II. Mais cette « semblance » est formelle : en réalité, autrui est dissemblable, différent

a) La notion d’autrui comme autre sujet est contradictoire : il est autre donc dissemblable, ou il est moi-même, ego. Je le reconnais comme homme, ce qui est formel, mais comme différent.

b) La compréhensibilité réciproque est très limitée (diversité socioculturelle irréductible).

c) L’idée d’humanité est une abstraction : on ne rencontre qu’une diversité humaine. Donc, rien ne permet concrètement d’affirmer qu’on peut le connaître, car il est bien plus dissemblable que semblable, et cette extrême diversité fait obstacle à tout projet de connaissance d’autrui.

III. Synthèse

a) L’ambiguïté de l’alter ego est liée à la définition fermée du moi comme identité à soi. L’homme se saisit de façon multiple : individu, genre, sujet moral (où s’estompent les différences particulières).

b) La notion de sujet moral (Kant) et le retour à l’idée de « sentiment originaire de coexistence » (Husserl). Donc je reconnais en autrui mon semblable par un ensemble de dissemblances, de différences, ce qui n’est pas contradictoire. Mais il est homme, tout comme moi, et je le pose spontanément comme tel dès que je l’aperçois. Ce qui implique que comme homme, je connais autrui. Or, c’est ici la connaissance d’une appartenance à un même genre.

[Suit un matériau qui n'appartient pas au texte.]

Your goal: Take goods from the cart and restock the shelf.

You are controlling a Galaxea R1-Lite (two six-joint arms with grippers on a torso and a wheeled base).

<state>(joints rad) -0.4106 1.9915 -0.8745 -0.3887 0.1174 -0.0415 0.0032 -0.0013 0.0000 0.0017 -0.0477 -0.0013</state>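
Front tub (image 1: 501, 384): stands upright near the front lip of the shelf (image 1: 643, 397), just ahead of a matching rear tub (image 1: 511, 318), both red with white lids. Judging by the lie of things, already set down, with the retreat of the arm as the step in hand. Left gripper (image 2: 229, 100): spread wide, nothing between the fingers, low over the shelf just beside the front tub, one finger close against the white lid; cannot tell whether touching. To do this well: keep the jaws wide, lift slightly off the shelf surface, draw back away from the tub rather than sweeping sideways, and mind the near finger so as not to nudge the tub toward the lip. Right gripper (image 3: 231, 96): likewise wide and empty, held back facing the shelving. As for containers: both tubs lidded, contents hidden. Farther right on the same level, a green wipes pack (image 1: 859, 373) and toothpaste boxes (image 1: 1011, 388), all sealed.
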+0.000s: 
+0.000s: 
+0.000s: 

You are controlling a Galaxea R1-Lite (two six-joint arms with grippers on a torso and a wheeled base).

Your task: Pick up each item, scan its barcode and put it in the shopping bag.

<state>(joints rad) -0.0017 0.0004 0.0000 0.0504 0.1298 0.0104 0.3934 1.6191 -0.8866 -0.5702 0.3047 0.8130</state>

c) Dès que je sors de cette semblance purement formelle (autrui est comme moi un homme), je suis renvoyé à l’abîme de son intériorité : je ne sais ce qu’il sent, ce qu’il pense exactement, ce qu’il vit. Le dialogue est toujours fragmentaire : il est approximatif.

Conclusion

Autrui, dans la généralité de sa notion, est semblable.. La ressemblance est liée à des déterminations extérieures, évidemment toujours différentes d’un individu à l’autre, tandis que la semblance, en visant l’ordre moral, dépasse les individualités et les résout dans l’idée d’humanité, qui est l’idéal moral même.
On peut dire en définitive qu’on peut reconnaître autrui comme un semblable, à savoir qu’on peut le poser comme tel. Mais cette reconnaissance n’est pas du tout une connaissance.

Connaître autrui impliquerait qu’on ressente ce qu’il ressent, qu’on sache ce qu’il pense, bref, qu’on fasse une expérience interne de sa propre subjectivité, ce qui est impossible. On ne peut tout au plus que deviner, faire des hypothèses qui ne livrent que des probabilités.

Aussi ne peut-on jamais dire que l’on connaît autrui, mais plutôt, comme par exemple lorsque l’on devine sa tristesse par des signes que son visage manifestent, que l’on se reconnaît en lui, c’est-à-dire que l’on associe un sentiment intime et privé, la tristesse, à des signes visibles qu’on a déjà eus soi-même. La seule connaissance possible est donc tout au plus qu’une connaissance par analogie, ou connaissance probable.